Pharmacies are often the first point of contact for clients seeking private medical treatment for STIs, yet studies indicate the quality of care is often low. Studies of private pharmacies in Brazil and Vietnam found that none provided correct treatment (Ramos et al. 2004; Chalker, et al. 2000). In Mexico City, pharmacy personnel see many clients, but are unable to diagnose or offer appropriate STI advice (Turner et al. 2003). In Nepal, only 24 percent of medical shops dispensed the correct medication and dosage for treatment of urethral discharge and vaginal discharge (Bista et al. 2002). Similarly, studies in South Africa and The Gambia found that few pharmacy workers provided correct diagnosis and treatment for STIs (Ward et al. 2003; Leiva et al. 2001). However, training private service providers, especially pharmacy workers, can improve the quality of STI care they provide (Garcia et al., 2003; Chalker et al. 2002; Mackay et al. 2002; Leiva et al. 2001; Walker et al. 2001; Mayhew et al. 2001; Adu-Sarkodie et al. 2000), and can be cost-effective (Adams et al. 2003).

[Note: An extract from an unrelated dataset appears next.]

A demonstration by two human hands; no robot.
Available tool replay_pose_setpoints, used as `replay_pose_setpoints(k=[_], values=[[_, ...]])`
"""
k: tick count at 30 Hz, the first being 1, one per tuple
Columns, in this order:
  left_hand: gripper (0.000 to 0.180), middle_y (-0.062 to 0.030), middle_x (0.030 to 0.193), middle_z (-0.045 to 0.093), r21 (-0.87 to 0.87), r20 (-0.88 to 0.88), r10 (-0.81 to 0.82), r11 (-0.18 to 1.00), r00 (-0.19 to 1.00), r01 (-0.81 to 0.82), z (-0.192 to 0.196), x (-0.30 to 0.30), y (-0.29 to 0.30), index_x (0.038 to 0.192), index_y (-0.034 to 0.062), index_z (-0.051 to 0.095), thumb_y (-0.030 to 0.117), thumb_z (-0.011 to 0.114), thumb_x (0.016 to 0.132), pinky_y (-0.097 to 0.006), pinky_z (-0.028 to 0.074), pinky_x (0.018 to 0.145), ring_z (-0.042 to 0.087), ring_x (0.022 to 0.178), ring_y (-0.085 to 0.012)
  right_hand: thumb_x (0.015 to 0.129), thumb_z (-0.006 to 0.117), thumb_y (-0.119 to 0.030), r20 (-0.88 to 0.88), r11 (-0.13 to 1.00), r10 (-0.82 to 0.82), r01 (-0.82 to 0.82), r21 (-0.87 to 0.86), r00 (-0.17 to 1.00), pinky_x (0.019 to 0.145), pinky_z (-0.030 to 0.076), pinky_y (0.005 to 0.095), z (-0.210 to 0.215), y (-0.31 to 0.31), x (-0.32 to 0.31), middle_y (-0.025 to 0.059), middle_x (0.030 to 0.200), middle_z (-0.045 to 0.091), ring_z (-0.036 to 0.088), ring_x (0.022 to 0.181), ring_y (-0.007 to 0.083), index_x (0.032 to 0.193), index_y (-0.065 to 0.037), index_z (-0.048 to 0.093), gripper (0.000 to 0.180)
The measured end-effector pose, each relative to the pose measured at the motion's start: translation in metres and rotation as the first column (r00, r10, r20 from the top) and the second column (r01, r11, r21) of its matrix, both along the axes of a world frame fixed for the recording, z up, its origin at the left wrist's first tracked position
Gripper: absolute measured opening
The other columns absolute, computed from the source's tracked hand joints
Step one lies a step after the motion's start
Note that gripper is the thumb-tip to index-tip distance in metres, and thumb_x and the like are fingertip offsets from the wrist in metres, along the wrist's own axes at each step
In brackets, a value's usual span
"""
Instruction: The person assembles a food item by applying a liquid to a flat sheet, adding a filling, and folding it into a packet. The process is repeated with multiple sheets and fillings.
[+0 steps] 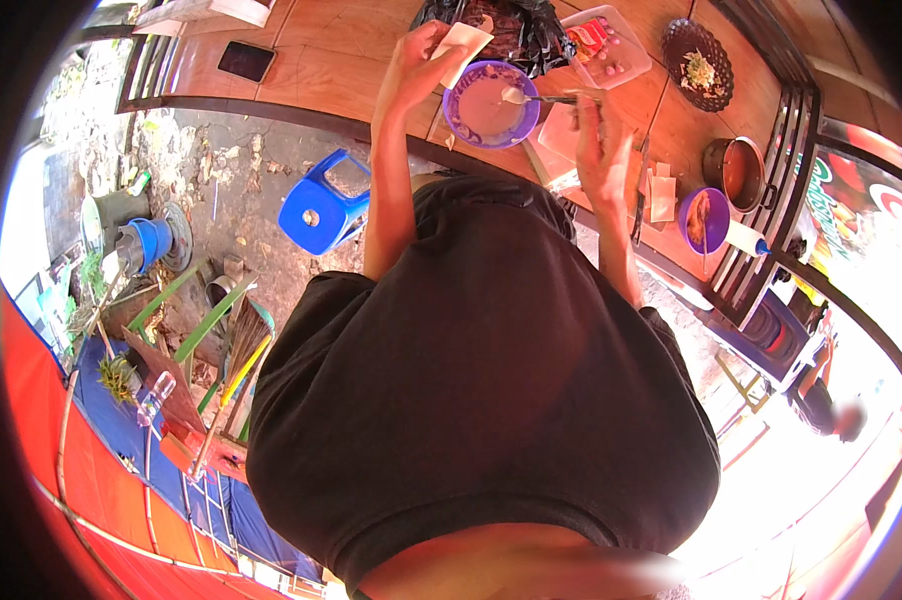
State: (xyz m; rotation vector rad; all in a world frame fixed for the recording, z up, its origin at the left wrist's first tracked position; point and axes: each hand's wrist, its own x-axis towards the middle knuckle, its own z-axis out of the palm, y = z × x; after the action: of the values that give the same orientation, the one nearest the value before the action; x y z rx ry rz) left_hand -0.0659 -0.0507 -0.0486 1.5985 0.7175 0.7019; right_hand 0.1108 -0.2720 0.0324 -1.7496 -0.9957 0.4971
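Note:
My left hand (411,68) pinches a pale, flat rectangular piece (464,48) above the far left rim of a purple bowl (532,128). Pale, creamy liquid (483,108) fills part of that bowl. With my right hand (601,150) I hold a spoon (553,99) by its handle; its head, bearing something pale, is over the bowl's right side. Beneath and beside the right hand lie pale, flat sheets (559,132), partly covered by it.
Beyond the bowl are a black plastic bag (546,40) and a clear tray (626,62) with a red packet. Farther right stand a dark plate (677,42) of shredded food, a brown pot (716,160) and a smaller purple bowl (688,222). A blue stool (306,212) stands left below the table.

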Motion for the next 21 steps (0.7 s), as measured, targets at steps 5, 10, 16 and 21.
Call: replay_pose_setpoints(k=[5, 10, 16, 21], values=[[0.024, -0.0052, 0.097, 0.073, -0.089, -0.033, -0.013, 0.996, 0.999, 0.01, -0.001, 0.004, -0.002, 0.109, -0.0014, 0.069, 0.016, 0.075, 0.094, -0.027, 0.051, 0.076, 0.065, 0.09, -0.0088, 0.11, 0.049, -0.012, -0.067, 0.993, -0.039, 0.046, 0.109, 0.997, 0.066, 0.044, 0.0261, 0.014, 0.0, 0.01, 0.0037, 0.078, 0.061, 0.053, 0.071, 0.0097, 0.115, 0.002, 0.069, 0.025], [0.029, -0.0076, 0.104, 0.075, -0.248, -0.042, -0.043, 0.968, 0.998, 0.031, 0.001, 0.005, -0.007, 0.114, -0.0021, 0.069, 0.017, 0.076, 0.094, -0.029, 0.053, 0.081, 0.067, 0.093, -0.0107, 0.11, 0.051, -0.013, -0.023, 0.973, -0.077, 0.08, 0.214, 0.997, 0.062, 0.044, 0.0265, 0.019, 0.011, 0.014, 0.0048, 0.078, 0.063, 0.053, 0.068, 0.0096, 0.119, 0.002, 0.067, 0.024], [0.033, -0.0075, 0.107, 0.075, -0.202, -0.078, -0.168, 0.968, 0.983, 0.149, 0.008, 0.009, -0.012, 0.121, -0.0036, 0.069, 0.015, 0.076, 0.095, -0.029, 0.054, 0.082, 0.068, 0.094, -0.0103, 0.109, 0.053, -0.012, 0.011, 0.964, -0.093, 0.087, 0.251, 0.996, 0.06, 0.045, 0.0285, 0.035, 0.023, 0.015, 0.0071, 0.076, 0.065, 0.055, 0.065, 0.0109, 0.118, 0.002, 0.066, 0.022], [0.032, -0.0043, 0.102, 0.074, -0.224, -0.075, -0.269, 0.943, 0.96, 0.247, 0.009, 0.015, -0.015, 0.121, -0.004, 0.069, 0.014, 0.075, 0.095, -0.027, 0.052, 0.082, 0.065, 0.092, -0.0077, 0.109, 0.052, -0.012, 0.016, 0.953, -0.066, 0.058, 0.296, 0.998, 0.06, 0.046, 0.028, 0.029, 0.035, 0.015, 0.0068, 0.076, 0.065, 0.056, 0.065, 0.0107, 0.113, 0.001, 0.067, 0.02]])
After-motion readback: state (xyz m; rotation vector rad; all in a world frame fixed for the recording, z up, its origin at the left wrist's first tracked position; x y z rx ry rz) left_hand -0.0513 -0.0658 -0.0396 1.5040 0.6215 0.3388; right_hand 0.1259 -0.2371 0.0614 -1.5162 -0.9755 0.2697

Recognizing the role of the private medical and pharmacy sectors in STI care does not imply that they should be promoted at the expense of the public sector. Rather, it is agreed that provision of effective and affordable public-sector STI services is, and should continue to be, the cornerstone of STI control (Brugha and Zwi 1999). At the same time, it is important to recognize that pharmacies and traditional health practitioners play important roles in STI treatment in the private sector (Kusimba et al. 2003; (Zachariah et al. 2002; Mayhew et al. 2001). Effective public-private health-sector partnerships for STI control in developing countries will require synergistic combinations of strategies, but can result in more effective and widespread STI treatment and control.